■ PROBLEM ■
Give every entry again, exactly.

════════════════════

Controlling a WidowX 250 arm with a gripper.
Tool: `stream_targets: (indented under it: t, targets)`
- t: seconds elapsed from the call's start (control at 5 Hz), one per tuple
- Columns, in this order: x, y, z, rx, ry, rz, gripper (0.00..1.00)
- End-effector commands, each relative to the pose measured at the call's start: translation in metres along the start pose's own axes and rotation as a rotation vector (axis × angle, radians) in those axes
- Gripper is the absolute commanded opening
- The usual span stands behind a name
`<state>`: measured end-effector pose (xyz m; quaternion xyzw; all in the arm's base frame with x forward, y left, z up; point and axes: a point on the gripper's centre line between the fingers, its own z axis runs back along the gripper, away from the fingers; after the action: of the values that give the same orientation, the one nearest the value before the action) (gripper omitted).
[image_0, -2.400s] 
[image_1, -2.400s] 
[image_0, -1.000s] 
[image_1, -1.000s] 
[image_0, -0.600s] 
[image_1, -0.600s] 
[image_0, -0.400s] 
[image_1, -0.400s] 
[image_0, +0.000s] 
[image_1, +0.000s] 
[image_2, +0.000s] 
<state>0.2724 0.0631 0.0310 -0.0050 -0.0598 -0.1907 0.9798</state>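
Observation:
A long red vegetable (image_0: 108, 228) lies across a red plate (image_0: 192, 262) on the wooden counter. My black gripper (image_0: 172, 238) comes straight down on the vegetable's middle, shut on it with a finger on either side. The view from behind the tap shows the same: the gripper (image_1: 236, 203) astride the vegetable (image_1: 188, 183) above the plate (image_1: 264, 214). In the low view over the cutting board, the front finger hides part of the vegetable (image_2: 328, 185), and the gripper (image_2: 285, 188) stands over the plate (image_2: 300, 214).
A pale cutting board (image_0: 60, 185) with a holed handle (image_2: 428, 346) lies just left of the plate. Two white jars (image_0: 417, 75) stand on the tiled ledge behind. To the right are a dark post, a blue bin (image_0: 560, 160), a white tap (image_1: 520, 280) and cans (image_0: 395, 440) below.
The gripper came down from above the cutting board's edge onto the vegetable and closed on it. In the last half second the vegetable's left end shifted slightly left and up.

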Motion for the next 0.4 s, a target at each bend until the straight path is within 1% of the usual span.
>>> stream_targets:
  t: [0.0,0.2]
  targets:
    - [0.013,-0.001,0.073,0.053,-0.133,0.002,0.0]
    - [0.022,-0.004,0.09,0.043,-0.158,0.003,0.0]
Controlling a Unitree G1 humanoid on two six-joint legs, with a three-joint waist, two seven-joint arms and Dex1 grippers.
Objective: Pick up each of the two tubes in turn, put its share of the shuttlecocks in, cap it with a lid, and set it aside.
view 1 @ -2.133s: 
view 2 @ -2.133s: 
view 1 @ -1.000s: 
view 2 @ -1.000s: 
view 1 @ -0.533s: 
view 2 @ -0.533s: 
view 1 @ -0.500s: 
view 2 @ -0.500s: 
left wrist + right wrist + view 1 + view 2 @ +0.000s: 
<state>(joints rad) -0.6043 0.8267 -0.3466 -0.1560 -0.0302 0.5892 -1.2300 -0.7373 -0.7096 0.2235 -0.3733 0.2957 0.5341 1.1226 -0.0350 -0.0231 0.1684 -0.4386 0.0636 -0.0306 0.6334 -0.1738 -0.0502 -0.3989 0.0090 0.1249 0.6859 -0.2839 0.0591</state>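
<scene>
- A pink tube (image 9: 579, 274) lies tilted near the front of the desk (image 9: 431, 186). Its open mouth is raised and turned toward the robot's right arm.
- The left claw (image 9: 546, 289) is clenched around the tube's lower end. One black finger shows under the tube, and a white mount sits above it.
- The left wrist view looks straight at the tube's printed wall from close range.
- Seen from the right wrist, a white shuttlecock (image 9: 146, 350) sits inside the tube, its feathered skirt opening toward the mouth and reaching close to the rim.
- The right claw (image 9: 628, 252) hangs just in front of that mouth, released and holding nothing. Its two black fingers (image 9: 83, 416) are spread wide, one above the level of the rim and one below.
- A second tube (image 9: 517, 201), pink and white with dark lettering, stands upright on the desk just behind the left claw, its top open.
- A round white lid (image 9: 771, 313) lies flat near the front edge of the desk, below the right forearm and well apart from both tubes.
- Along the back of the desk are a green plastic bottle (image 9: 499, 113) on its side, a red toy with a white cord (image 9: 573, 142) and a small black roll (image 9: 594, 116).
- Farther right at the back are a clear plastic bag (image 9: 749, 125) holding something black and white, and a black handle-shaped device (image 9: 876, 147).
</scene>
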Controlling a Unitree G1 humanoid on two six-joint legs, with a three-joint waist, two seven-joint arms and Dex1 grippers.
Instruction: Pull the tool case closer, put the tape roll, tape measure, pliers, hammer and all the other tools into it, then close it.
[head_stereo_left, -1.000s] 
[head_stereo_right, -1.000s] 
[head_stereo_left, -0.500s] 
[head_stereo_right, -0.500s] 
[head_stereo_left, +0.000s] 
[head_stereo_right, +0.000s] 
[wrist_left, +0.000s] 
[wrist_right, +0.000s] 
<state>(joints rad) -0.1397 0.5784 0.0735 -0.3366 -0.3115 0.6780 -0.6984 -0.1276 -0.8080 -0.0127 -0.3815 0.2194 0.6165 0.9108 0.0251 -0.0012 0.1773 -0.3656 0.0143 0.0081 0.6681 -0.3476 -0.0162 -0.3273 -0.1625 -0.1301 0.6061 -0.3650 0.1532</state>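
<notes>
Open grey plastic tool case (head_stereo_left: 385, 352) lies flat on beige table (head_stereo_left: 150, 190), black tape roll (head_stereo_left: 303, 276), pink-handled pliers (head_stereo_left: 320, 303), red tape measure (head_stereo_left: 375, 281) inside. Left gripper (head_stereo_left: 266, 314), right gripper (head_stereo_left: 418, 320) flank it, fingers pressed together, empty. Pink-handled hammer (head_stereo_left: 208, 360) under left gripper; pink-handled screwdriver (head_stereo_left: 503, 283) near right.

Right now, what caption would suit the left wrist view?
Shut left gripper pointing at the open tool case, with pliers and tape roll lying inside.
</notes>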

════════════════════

■ ANSWER FOR THIS EXERCISE ■
Controlling a WidowX 250 arm with a gripper.
Tool: `stream_targets: (indented under it: t, targets)`
- t: seconds elapsed from the call's start (control at 5 Hz), one per tuple
- Columns, in this order: x, y, z, rx, ry, rz, gripper (0.00..1.00)
- End-effector commands, each relative to the pose measured at the call's start: translation in metres along the start pose's own axes and rotation as a rotation vector (axis × angle, radians) in those axes
- Gripper is the absolute commanded opening
- The usual span stands behind a name
`<state>`: measured end-effector pose (xyz m; quaternion xyzw; all in the arm's base frame with x forward, y left, z up; point and axes: a point on the gripper's centre line between the fingers, its own z axis runs back along the gripper, away from the fingers; after the action: of the values that give the same orientation, the one nearest the value before the action) (gripper omitted).
[image_0, -2.400s] 
[image_1, -2.400s] 
[image_0, -1.000s] 
[image_1, -1.000s] 
[image_0, -0.600s] 
[image_1, -0.600s] 
[image_0, -0.400s] 
[image_1, -0.400s] 
[image_0, +0.000s] 
[image_1, +0.000s] 
[image_2, +0.000s] 
<state>0.2724 0.0631 0.0310 -0.0050 -0.0598 -0.1907 0.9798</state>
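Observation:
A long red vegetable (image_0: 108, 228) lies across a red plate (image_0: 192, 262) on the wooden counter. My black gripper (image_0: 172, 238) comes straight down on the vegetable's middle, shut on it with a finger on either side. The view from behind the tap shows the same: the gripper (image_1: 236, 203) astride the vegetable (image_1: 188, 183) above the plate (image_1: 264, 214). In the low view over the cutting board, the front finger hides part of the vegetable (image_2: 328, 185), and the gripper (image_2: 285, 188) stands over the plate (image_2: 300, 214).
A pale cutting board (image_0: 60, 185) with a holed handle (image_2: 428, 346) lies just left of the plate. Two white jars (image_0: 417, 75) stand on the tiled ledge behind. To the right are a dark post, a blue bin (image_0: 560, 160), a white tap (image_1: 520, 280) and cans (image_0: 395, 440) below.
The gripper came down from above the cutting board's edge onto the vegetable and closed on it. In the last half second the vegetable's left end shifted slightly left and up.
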
Motion for the next 0.4 s, a target at each bend until the straight path is within 1% of the usual span.
>>> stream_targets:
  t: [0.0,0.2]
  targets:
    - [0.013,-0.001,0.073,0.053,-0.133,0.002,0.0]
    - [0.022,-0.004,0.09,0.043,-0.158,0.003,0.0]
Controlling a Unitree G1 humanoid on two six-joint legs, with a three-joint waist, two seven-joint arms and Dex1 grippers.
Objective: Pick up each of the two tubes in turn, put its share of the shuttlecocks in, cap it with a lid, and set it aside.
view 1 @ -2.133s: 
view 2 @ -2.133s: 
view 1 @ -1.000s: 
view 2 @ -1.000s: 
view 1 @ -0.533s: 
view 2 @ -0.533s: 
view 1 @ -0.500s: 
view 2 @ -0.500s: 
left wrist + right wrist + view 1 + view 2 @ +0.000s: 
<state>(joints rad) -0.6043 0.8267 -0.3466 -0.1560 -0.0302 0.5892 -1.2300 -0.7373 -0.7096 0.2235 -0.3733 0.2957 0.5341 1.1226 -0.0350 -0.0231 0.1684 -0.4386 0.0636 -0.0306 0.6334 -0.1738 -0.0502 -0.3989 0.0090 0.1249 0.6859 -0.2839 0.0591</state>
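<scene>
- A pink tube (image 9: 579, 274) lies tilted near the front of the desk (image 9: 431, 186). Its open mouth is raised and turned toward the robot's right arm.
- The left claw (image 9: 546, 289) is clenched around the tube's lower end. One black finger shows under the tube, and a white mount sits above it.
- The left wrist view looks straight at the tube's printed wall from close range.
- Seen from the right wrist, a white shuttlecock (image 9: 146, 350) sits inside the tube, its feathered skirt opening toward the mouth and reaching close to the rim.
- The right claw (image 9: 628, 252) hangs just in front of that mouth, released and holding nothing. Its two black fingers (image 9: 83, 416) are spread wide, one above the level of the rim and one below.
- A second tube (image 9: 517, 201), pink and white with dark lettering, stands upright on the desk just behind the left claw, its top open.
- A round white lid (image 9: 771, 313) lies flat near the front edge of the desk, below the right forearm and well apart from both tubes.
- Along the back of the desk are a green plastic bottle (image 9: 499, 113) on its side, a red toy with a white cord (image 9: 573, 142) and a small black roll (image 9: 594, 116).
- Farther right at the back are a clear plastic bag (image 9: 749, 125) holding something black and white, and a black handle-shaped device (image 9: 876, 147).
</scene>
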Controlling a Unitree G1 humanoid on two six-joint legs, with a three-joint waist, two seven-joint arms and Dex1 grippers.
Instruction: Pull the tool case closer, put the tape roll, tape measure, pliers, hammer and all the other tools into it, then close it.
[head_stereo_left, -1.000s] 
[head_stereo_right, -1.000s] 
[head_stereo_left, -0.500s] 
[head_stereo_right, -0.500s] 
[head_stereo_left, +0.000s] 
[head_stereo_right, +0.000s] 
[wrist_left, +0.000s] 
[wrist_right, +0.000s] 
<state>(joints rad) -0.1397 0.5784 0.0735 -0.3366 -0.3115 0.6780 -0.6984 -0.1276 -0.8080 -0.0127 -0.3815 0.2194 0.6165 0.9108 0.0251 -0.0012 0.1773 -0.3656 0.0143 0.0081 0.6681 -0.3476 -0.0162 -0.3273 -0.1625 -0.1301 0.6061 -0.3650 0.1532</state>
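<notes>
Open grey plastic tool case (head_stereo_left: 385, 352) lies flat on beige table (head_stereo_left: 150, 190), black tape roll (head_stereo_left: 303, 276), pink-handled pliers (head_stereo_left: 320, 303), red tape measure (head_stereo_left: 375, 281) inside. Left gripper (head_stereo_left: 266, 314), right gripper (head_stereo_left: 418, 320) flank it, fingers pressed together, empty. Pink-handled hammer (head_stereo_left: 208, 360) under left gripper; pink-handled screwdriver (head_stereo_left: 503, 283) near right.

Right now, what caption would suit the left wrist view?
Shut left gripper pointing at the open tool case, with pliers and tape roll lying inside.
</notes>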

The answer requires no further additions.